Using the data beneath this instruction, retype only the lines from the one that contains "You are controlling" down to the one that contains "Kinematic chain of", both included, exactly as they appear.

##### Data provided #####

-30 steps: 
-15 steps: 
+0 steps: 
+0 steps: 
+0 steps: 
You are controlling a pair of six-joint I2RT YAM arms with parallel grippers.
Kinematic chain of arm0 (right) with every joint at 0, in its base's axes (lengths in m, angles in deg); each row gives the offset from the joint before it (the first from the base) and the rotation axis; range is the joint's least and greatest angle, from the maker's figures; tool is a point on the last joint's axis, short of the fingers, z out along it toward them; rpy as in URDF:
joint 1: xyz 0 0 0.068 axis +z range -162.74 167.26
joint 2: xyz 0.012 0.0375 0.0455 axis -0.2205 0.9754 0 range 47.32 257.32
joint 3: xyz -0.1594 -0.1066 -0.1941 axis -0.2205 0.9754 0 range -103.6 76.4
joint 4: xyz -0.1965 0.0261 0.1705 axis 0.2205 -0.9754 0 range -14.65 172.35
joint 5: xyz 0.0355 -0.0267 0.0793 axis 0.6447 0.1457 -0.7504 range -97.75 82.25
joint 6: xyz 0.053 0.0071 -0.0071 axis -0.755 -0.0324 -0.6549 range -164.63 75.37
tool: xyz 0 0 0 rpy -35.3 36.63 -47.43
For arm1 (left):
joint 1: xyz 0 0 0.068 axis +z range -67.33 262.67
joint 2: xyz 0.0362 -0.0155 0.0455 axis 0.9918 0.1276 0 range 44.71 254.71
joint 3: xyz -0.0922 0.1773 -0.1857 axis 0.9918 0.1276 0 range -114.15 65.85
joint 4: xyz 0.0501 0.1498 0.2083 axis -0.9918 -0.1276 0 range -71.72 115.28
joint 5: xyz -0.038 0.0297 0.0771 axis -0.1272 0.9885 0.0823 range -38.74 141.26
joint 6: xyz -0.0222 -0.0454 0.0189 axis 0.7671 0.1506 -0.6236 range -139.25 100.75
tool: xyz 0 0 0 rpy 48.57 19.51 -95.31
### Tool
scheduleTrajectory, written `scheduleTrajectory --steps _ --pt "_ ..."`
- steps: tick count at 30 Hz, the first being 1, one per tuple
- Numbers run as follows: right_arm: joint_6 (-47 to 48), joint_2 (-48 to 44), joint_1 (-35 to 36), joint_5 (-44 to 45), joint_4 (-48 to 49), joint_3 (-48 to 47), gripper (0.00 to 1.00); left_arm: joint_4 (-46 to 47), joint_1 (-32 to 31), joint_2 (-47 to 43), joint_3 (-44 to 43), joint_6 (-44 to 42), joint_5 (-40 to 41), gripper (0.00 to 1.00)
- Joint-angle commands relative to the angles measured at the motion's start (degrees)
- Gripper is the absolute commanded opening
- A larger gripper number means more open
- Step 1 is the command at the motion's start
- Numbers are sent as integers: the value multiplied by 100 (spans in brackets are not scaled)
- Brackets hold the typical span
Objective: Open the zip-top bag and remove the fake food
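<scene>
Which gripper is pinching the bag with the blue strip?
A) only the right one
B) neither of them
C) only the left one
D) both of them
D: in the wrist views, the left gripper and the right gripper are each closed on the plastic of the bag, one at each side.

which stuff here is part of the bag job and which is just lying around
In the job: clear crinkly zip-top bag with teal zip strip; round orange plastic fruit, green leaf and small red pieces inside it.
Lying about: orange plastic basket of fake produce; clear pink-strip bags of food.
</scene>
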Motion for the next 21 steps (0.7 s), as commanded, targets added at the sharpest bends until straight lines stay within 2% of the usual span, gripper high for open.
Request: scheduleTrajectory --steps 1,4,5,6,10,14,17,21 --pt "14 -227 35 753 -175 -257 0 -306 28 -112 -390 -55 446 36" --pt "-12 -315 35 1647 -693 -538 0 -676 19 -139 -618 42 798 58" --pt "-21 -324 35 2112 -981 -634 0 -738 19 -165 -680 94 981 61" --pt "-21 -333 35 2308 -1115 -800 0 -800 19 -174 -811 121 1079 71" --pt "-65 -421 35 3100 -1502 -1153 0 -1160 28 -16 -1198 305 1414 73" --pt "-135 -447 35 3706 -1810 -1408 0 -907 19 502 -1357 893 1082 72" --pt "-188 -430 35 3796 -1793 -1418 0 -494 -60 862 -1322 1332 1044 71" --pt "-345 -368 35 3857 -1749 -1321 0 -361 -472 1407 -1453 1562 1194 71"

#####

Solution to the exercise:
You are controlling a pair of six-joint I2RT YAM arms with parallel grippers.
Kinematic chain of arm0 (right) with every joint at 0, in its base's axes (lengths in m, angles in deg); each row gives the offset from the joint before it (the first from the base) and the rotation axis; range is the joint's least and greatest angle, from the maker's figures; tool is a point on the last joint's axis, short of the fingers, z out along it toward them; rpy as in URDF:

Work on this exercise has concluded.